AIM OF THE EXERCISE:
A single total is needed, the number of lines of this listing that contain the string "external".

§

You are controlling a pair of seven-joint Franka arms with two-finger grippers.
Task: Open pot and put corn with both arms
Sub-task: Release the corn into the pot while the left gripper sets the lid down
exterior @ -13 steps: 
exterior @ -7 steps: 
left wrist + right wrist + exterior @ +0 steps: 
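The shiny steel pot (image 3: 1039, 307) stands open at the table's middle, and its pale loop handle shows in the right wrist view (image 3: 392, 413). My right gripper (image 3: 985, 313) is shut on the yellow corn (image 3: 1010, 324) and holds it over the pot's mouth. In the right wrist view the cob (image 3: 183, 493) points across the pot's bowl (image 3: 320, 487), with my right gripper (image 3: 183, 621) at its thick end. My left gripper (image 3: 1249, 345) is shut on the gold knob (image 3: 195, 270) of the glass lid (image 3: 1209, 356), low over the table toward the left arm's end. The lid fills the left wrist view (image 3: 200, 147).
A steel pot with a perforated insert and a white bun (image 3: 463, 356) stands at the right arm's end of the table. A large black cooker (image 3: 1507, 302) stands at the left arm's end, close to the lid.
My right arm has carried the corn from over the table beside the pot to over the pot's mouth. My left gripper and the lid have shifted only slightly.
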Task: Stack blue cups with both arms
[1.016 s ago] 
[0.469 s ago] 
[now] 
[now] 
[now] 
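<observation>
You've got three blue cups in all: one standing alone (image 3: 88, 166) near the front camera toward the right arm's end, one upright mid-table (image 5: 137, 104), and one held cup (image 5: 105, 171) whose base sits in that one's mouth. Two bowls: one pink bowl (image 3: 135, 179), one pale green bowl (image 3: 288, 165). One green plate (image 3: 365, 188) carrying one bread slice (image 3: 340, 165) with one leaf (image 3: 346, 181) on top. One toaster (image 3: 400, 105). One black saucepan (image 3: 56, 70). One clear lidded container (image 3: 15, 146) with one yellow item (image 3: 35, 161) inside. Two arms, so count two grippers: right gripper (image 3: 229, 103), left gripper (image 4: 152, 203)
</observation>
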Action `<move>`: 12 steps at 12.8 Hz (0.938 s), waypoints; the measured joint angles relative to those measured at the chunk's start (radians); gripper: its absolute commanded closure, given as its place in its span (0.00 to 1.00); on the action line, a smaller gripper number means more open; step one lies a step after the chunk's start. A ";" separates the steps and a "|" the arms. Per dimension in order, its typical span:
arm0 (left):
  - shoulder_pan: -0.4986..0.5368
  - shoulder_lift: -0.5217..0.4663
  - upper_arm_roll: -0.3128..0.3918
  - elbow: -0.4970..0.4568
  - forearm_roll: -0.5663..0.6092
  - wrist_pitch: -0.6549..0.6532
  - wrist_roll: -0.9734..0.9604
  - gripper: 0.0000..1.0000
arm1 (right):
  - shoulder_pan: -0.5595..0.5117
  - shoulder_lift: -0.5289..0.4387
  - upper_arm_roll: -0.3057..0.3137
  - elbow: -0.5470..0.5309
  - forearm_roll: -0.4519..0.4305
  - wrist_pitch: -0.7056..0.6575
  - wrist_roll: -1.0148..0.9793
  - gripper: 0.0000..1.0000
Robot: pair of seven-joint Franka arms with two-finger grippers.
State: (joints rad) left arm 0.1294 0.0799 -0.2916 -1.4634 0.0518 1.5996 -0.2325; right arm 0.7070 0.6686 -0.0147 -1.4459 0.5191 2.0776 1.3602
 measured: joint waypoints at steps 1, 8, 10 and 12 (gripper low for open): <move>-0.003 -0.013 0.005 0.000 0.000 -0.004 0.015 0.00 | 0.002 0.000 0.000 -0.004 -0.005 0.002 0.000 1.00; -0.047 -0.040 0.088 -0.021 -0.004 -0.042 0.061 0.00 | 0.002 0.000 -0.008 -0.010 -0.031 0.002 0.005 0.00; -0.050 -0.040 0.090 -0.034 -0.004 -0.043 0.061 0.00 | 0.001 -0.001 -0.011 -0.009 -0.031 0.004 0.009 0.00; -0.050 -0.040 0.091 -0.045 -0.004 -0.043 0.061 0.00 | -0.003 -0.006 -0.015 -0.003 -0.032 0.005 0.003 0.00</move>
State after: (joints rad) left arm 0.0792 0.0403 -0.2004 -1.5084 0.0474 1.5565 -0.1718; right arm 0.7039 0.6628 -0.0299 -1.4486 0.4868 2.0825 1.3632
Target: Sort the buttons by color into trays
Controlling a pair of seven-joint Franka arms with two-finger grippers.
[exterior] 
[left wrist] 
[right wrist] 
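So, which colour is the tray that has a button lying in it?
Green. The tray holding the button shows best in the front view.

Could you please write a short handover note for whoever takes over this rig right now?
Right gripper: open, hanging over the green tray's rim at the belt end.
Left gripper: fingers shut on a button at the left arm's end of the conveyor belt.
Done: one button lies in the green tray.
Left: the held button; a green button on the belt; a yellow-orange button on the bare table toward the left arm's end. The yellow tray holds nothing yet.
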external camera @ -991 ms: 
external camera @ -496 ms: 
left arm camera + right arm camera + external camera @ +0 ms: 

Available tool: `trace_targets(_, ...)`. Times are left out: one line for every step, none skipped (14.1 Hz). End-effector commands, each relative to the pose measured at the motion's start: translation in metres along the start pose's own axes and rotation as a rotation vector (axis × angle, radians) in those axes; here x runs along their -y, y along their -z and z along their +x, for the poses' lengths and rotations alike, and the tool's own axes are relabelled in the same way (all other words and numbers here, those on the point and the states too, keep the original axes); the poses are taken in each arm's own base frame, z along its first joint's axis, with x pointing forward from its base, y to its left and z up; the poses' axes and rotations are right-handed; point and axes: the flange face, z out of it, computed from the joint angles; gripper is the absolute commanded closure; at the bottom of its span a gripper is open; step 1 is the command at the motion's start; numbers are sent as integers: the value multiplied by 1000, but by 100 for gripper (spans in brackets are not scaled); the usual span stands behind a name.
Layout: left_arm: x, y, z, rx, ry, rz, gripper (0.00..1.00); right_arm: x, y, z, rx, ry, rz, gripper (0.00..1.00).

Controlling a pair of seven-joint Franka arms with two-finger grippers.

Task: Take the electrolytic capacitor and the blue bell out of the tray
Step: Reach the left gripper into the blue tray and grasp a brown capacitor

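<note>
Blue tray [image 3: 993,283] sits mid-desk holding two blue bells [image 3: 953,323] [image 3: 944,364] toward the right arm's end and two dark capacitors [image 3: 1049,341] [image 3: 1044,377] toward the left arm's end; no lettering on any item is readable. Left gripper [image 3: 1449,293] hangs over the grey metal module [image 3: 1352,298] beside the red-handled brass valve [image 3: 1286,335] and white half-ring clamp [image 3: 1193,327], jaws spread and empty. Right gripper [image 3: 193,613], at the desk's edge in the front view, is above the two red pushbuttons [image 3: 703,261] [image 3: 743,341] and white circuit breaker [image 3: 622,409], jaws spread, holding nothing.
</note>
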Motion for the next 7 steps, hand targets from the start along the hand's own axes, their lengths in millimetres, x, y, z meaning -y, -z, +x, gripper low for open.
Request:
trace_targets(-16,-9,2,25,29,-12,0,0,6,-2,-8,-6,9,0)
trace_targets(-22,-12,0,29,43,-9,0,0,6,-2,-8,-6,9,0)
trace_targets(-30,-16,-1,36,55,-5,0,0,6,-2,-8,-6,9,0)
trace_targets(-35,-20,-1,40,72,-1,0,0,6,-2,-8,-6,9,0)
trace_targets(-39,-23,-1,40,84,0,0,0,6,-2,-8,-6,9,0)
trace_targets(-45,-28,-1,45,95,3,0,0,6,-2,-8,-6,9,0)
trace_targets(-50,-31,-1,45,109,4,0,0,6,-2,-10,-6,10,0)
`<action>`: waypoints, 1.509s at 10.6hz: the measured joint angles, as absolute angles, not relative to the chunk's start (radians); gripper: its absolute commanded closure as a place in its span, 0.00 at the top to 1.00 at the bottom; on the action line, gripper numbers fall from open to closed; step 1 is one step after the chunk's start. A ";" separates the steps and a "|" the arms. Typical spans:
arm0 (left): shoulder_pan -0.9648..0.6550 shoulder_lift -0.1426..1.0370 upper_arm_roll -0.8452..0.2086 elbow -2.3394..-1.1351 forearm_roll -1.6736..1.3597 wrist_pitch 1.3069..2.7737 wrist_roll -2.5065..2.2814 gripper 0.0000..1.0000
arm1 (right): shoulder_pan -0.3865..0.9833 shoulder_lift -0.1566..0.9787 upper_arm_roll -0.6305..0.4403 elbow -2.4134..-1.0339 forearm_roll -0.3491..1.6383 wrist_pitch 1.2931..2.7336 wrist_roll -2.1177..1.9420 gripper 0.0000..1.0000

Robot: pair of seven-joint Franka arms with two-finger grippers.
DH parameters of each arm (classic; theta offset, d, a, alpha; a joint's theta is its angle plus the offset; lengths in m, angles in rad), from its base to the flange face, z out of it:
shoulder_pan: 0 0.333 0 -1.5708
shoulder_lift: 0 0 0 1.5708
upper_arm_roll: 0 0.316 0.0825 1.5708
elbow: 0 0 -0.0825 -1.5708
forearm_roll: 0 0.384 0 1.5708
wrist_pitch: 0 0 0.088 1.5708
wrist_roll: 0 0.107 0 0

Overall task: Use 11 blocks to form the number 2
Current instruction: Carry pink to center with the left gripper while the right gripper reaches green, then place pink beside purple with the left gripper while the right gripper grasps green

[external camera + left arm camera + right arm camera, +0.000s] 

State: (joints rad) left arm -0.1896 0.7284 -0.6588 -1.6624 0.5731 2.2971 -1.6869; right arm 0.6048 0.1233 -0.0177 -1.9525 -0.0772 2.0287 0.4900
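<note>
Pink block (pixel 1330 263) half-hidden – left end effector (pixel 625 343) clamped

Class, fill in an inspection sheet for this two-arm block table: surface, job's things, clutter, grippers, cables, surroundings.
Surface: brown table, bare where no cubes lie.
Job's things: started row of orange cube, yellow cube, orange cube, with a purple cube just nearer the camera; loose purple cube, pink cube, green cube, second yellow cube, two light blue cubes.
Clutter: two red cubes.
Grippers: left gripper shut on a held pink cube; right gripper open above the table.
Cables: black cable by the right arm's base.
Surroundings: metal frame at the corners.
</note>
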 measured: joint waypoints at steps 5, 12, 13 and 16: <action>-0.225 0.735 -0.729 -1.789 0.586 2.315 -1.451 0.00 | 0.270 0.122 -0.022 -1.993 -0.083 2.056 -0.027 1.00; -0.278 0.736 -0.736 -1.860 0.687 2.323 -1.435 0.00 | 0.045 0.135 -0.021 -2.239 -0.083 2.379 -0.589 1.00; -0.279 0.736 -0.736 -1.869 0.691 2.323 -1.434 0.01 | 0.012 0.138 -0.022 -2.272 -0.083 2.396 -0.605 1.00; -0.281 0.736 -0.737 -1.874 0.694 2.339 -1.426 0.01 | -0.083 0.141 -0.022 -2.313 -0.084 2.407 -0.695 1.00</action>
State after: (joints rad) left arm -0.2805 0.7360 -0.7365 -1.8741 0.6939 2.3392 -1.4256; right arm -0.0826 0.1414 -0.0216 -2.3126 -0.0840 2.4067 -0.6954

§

RESULT FOR THIS TASK:
4